Die Frage, die alle umtreibt, bleibt: Warum stellen die Demokraten nicht schlicht einen anderen Kandidaten auf? Die „Times“Umfrage brachte ans Licht, dass mittlerweile Bidens eigene Wähler ihn für zu alt für eine weitere Amtszeit halten. 61 Prozent jener Menschen, die 2020 für ihn gestimmt hatten, nannten ihn „einfach zu alt“. Die (wenigen) Versuche seines Wahlkampfteams, Biden als aktiv, gesund, im vollen Besitz seiner Fähigkeiten zu zeigen, kommen bei keinem Wählersegment an, und schon gar nicht bei der republikanischen Opposition, die Biden als senil bezeichnet.
Jeden Glanz verloren
Jener Mann, der noch im Jahr 2020 wie ein Heilsbringer nach vier chaotischen TrumpJahren gefeiert worden war, hat mit 81 Jahren jeden Glanz verloren. Das „New York“-Magazin titelte unlängst „Erinnern Sie sich an die Euphorie, als Sie Joe Biden ins Amt brachten?“, illustriert mit Fotos von vor Freude weinenden jungen Menschen nach der Wahl im November 2020. Derartige Euphorie und Enthusiasmus kommen vier Jahre später nicht mehr auf. Die Wähler schütteln stattdessen den Kopf über die Demokratische Partei, die in ihren Augen attraktivere Kandidaten in petto hätte.
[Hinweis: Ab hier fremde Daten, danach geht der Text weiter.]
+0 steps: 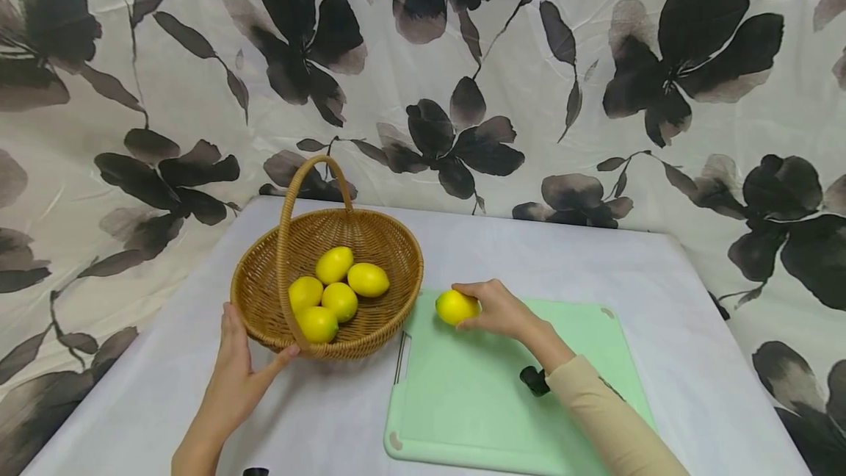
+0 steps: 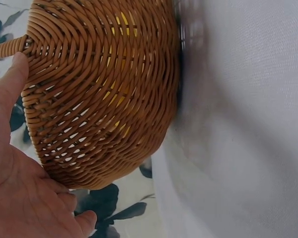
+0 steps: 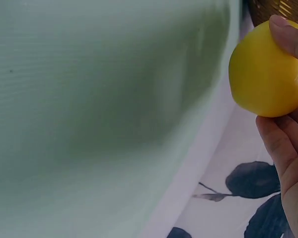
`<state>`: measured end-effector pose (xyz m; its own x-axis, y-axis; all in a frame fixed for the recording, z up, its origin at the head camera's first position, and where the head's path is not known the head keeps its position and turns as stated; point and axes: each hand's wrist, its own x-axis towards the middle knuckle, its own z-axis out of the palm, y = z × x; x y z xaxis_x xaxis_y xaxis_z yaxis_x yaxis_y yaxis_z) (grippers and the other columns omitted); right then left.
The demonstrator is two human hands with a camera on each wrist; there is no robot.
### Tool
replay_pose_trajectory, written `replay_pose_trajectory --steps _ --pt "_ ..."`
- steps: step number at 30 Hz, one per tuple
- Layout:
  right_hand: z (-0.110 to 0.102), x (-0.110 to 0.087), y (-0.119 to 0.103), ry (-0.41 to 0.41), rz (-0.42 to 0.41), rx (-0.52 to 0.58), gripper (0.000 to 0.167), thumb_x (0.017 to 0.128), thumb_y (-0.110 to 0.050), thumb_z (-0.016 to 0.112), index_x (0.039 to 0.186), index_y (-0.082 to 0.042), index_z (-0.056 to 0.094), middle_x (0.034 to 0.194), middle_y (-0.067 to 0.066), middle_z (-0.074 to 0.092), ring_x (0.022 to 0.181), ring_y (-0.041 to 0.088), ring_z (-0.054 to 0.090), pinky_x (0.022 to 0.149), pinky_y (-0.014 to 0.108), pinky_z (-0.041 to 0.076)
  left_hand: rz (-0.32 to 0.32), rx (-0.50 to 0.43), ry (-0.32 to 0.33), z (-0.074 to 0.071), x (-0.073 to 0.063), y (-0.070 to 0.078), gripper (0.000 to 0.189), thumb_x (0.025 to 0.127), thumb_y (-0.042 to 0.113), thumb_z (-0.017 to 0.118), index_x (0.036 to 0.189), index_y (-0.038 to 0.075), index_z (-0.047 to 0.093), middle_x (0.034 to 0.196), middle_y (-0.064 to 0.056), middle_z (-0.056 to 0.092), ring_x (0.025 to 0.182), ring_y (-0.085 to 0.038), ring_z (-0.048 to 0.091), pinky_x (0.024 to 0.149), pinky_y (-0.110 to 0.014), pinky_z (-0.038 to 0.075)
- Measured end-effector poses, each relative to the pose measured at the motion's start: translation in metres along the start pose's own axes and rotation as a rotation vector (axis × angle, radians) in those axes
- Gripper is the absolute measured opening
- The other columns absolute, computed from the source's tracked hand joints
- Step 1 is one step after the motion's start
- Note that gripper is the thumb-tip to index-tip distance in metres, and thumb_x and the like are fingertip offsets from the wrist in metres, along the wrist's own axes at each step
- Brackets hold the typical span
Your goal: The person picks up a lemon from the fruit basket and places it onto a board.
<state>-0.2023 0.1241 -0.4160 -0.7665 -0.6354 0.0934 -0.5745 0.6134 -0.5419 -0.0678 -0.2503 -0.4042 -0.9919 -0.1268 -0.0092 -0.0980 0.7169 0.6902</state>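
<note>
A brown wicker basket (image 1: pixel 403 252) with a tall hoop handle holds several yellow lemons (image 1: pixel 368 280). My left hand (image 1: pixel 231 380) rests against the basket's near left side, thumb spread out straight to the foot of the handle. In the left wrist view the thumb touches the woven rim (image 2: pixel 35 106), and some fingertips are hidden behind the basket. My right hand (image 1: pixel 499 311) pinches one lemon (image 1: pixel 456 307) between thumb and fingers, just right of the basket, over the far left part of a green cutting board (image 1: pixel 489 402). The right wrist view shows this lemon (image 3: pixel 265 74) close up.
A white cloth (image 1: pixel 317 417) covers the table under the basket and board. Behind the table hangs a floral curtain (image 1: pixel 410 87). The board's slotted handle (image 1: pixel 402 358) lies along its left edge, near the basket.
</note>
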Motion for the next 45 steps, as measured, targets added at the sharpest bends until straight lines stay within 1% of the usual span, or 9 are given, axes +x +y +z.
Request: replay_pose_trajectory --steps 17,28,30,33,35,37,38,40,45 --pt "0.006 0.000 0.004 -0.067 0.039 -0.041 0.067 0.071 -0.025 0.085 0.127 0.003 0.060 0.123 0.017 0.065 0.108 0.026 0.064 0.094 0.041 0.052 -0.010 0.003 -0.007 -0.002 -0.001 0.002 0.116 0.090 0.047 0.063 0.144 0.005 -0.031 0.152 -0.014 -0.034 0.143 -0.042 -0.023 0.113 -0.067 0.002" --pt "0.011 0.000 0.004 -0.073 0.050 -0.029 0.079 0.066 -0.040 0.087 0.127 0.002 0.060 0.123 0.019 0.065 0.075 0.010 0.050 0.079 0.028 0.050 0.010 -0.016 0.007 -0.003 -0.003 -0.001 0.116 0.089 0.046 0.064 0.145 0.007 -0.030 0.153 -0.013 -0.033 0.144 -0.042 -0.021 0.114 -0.066 0.001" --pt "0.012 0.000 0.003 -0.065 0.048 -0.028 0.082 0.065 -0.044 0.086 0.128 0.002 0.060 0.113 0.019 0.070 0.066 0.007 0.043 0.076 0.026 0.048 0.015 -0.021 0.012 -0.003 -0.003 -0.002 0.116 0.089 0.045 0.065 0.145 0.006 -0.029 0.153 -0.013 -0.033 0.144 -0.042 -0.021 0.114 -0.066 0.000" --pt "0.013 0.000 0.002 -0.056 0.049 -0.041 0.087 0.066 -0.052 0.083 0.130 0.002 0.058 0.084 0.014 0.071 0.060 0.008 0.034 0.075 0.027 0.047 0.014 -0.022 0.012 -0.003 -0.003 -0.003 0.116 0.089 0.045 0.065 0.145 0.006 -0.029 0.153 -0.013 -0.033 0.144 -0.042 -0.021 0.114 -0.066 0.000" --pt "0.014 0.000 0.000 -0.034 0.038 -0.053 0.090 0.066 -0.055 0.081 0.131 0.002 0.057 0.087 0.014 0.071 0.064 0.011 0.051 0.082 0.031 0.052 0.012 -0.020 0.012 -0.003 -0.003 -0.004 0.116 0.089 0.046 0.064 0.145 0.006 -0.029 0.153 -0.013 -0.033 0.144 -0.043 -0.020 0.114 -0.066 0.001" --pt "0.014 0.000 -0.003 -0.005 0.031 -0.058 0.091 0.067 -0.057 0.080 0.133 0.002 0.055 0.103 0.016 0.072 0.087 0.020 0.067 0.092 0.038 0.053 0.010 -0.020 0.009 -0.003 -0.003 -0.004 0.116 0.089 0.047 0.064 0.145 0.006 -0.030 0.153 -0.012 -0.033 0.144 -0.042 -0.020 0.114 -0.066 0.001" --pt "0.014 0.001 -0.004 0.012 0.032 -0.052 0.091 0.068 -0.056 0.080 0.133 0.002 0.055 0.114 0.018 0.069 0.101 0.026 0.067 0.095 0.041 0.052 0.009 -0.018 0.009 -0.003 -0.003 -0.004 0.116 0.089 0.047 0.064 0.145 0.006 -0.030 0.153 -0.012 -0.033 0.144 -0.043 -0.019 0.114 -0.066 0.002" --pt "0.014 0.002 -0.006 0.051 0.029 -0.043 0.092 0.068 -0.055 0.080 0.135 0.002 0.053 0.135 0.017 0.057 0.125 0.032 0.055 0.101 0.045 0.048 0.008 -0.018 0.007 -0.003 -0.003 -0.004 0.116 0.089 0.048 0.064 0.145 0.007 -0.030 0.153 -0.012 -0.033 0.144 -0.043 -0.019 0.114 -0.066 0.002" --pt "0.010 0.007 -0.010 0.121 0.023 -0.010 0.090 0.070 -0.050 0.081 0.138 0.002 0.050 0.139 0.016 0.053 0.128 0.032 0.052 0.103 0.045 0.046 0.005 -0.023 0.007 -0.003 -0.003 -0.004 0.117 0.089 0.048 0.064 0.145 0.007 -0.030 0.153 -0.013 -0.032 0.145 -0.043 -0.017 0.114 -0.066 0.004"
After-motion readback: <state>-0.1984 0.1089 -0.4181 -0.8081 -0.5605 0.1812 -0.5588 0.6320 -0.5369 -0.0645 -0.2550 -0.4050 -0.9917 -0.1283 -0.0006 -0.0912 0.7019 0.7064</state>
Ganz offen will es niemand sagen, doch in Bidens Team glaubt man, dass der Weg zu einer zweiten Amtszeit von einem geebnet wird: Trump. Er würde sich in den kommenden Monaten schon noch selbst entzaubern. Die Haltung scheint fast arrogant: 2024 ist nicht 2020. Trump ist nicht Amtsinhaber, und sein seit Monaten wachsender Vorsprung in den Umfragen sollte Bidens Berater eigentlich zum Umschalten bringen. Doch sie hoffen auch auf ein juristisches Wunder: Strafprozesse gegen Trump noch vor der Wahl im November.